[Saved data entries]
#####

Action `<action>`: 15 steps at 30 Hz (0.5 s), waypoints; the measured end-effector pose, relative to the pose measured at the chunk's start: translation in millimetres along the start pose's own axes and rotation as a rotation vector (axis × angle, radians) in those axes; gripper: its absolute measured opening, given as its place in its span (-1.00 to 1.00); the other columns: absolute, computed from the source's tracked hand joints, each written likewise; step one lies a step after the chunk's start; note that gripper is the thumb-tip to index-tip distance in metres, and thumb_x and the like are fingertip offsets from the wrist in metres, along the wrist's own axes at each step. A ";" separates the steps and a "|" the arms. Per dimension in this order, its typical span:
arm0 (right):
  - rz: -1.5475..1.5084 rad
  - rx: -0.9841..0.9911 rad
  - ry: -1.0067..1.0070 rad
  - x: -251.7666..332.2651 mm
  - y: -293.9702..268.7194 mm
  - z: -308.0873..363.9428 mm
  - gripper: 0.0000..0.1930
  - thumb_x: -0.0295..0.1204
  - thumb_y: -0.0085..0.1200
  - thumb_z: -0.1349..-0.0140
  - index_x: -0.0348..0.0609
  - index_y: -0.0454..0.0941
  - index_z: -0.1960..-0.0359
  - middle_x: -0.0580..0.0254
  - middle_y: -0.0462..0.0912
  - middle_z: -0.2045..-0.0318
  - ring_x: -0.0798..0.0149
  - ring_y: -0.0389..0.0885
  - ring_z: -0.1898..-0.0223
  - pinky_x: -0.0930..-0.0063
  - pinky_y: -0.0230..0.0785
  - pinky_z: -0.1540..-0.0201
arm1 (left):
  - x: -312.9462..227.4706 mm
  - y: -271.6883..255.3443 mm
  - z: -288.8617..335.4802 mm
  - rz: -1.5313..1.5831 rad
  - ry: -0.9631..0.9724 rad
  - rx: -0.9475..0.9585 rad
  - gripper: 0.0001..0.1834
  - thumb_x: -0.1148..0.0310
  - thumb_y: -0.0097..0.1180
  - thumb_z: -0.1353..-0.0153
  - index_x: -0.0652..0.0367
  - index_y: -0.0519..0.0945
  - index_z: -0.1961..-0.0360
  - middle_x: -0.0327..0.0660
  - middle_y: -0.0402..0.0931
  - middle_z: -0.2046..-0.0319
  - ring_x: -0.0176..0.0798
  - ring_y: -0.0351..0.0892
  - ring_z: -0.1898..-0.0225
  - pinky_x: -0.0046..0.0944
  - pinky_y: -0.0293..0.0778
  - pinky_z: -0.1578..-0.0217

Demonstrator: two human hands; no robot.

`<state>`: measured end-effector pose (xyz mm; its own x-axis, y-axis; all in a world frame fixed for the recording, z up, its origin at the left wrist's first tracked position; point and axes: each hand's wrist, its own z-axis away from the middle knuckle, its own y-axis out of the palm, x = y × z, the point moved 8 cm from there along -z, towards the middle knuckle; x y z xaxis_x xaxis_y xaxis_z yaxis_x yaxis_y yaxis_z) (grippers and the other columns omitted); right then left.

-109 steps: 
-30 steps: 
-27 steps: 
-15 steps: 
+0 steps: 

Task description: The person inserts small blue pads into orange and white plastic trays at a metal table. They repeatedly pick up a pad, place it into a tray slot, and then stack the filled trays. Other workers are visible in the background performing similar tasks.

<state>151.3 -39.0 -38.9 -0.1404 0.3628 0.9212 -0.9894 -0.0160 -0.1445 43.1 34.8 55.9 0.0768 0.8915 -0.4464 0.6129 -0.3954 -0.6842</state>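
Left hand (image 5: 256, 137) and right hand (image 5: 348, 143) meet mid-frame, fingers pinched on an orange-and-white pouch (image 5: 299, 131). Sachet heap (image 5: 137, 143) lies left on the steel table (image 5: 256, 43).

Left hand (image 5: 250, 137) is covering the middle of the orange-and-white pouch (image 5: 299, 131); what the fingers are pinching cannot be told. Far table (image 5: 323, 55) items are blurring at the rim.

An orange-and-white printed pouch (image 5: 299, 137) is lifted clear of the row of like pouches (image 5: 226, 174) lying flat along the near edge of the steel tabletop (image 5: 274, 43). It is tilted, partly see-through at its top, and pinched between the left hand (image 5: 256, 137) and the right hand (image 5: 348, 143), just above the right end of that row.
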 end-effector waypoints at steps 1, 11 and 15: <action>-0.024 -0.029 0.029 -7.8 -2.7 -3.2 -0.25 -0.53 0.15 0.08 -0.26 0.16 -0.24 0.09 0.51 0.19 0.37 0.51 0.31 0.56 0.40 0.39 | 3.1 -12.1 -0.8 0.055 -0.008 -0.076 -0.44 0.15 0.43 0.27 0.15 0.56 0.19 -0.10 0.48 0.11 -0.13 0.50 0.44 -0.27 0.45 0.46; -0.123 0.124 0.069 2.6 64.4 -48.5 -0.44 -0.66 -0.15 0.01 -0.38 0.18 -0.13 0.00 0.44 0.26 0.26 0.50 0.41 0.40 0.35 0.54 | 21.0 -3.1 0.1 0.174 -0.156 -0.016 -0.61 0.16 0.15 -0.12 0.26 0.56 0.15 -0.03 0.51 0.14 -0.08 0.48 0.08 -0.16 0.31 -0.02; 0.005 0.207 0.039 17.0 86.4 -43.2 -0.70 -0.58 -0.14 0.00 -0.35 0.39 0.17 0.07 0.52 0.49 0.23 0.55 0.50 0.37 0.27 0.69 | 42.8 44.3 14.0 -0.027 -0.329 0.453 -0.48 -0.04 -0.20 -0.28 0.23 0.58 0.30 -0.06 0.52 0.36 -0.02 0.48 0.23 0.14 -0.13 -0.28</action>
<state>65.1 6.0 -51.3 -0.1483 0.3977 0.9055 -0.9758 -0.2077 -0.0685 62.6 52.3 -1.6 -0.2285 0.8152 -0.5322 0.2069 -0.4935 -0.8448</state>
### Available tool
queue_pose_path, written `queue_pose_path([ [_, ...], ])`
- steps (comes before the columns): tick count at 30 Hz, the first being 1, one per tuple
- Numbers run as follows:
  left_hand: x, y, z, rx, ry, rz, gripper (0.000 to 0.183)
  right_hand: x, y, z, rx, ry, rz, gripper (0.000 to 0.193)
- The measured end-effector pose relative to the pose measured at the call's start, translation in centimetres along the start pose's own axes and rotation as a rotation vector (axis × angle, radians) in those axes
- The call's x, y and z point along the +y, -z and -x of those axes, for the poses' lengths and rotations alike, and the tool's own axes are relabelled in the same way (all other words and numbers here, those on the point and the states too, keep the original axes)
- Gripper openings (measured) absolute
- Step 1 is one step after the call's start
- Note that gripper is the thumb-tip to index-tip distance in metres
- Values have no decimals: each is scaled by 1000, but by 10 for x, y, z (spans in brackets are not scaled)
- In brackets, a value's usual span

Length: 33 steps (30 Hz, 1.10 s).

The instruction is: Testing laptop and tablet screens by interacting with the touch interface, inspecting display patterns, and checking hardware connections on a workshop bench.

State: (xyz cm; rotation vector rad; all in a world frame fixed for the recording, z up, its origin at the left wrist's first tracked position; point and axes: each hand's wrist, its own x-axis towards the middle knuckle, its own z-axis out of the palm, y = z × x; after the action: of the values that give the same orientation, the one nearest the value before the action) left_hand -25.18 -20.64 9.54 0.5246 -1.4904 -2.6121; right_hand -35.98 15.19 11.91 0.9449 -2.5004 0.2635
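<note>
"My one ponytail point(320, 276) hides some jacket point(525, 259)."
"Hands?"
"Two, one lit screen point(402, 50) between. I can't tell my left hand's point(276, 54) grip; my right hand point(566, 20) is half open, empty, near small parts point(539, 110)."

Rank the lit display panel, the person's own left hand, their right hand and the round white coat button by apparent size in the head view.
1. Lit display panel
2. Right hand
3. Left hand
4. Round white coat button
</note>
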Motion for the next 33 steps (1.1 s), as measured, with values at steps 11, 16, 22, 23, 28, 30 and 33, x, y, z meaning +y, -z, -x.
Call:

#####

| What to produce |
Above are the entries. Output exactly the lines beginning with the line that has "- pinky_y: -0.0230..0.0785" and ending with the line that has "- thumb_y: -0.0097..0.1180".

| Output |
  - pinky_y: -0.0230..0.0785
  - pinky_z: -0.1540..-0.0201
arm1 (left):
  - x: -312.9462..227.4706 mm
  - y: -271.6883..255.3443 mm
  - z: -288.8617..335.4802 mm
  - rz: -1.5313..1.5831 rad
  - ry: -0.9631..0.9724 rad
  - rx: -0.9475..0.9585 rad
  - gripper: 0.0001..0.1834
  - thumb_x: -0.1148..0.0310
  - thumb_y: -0.0097..0.1180

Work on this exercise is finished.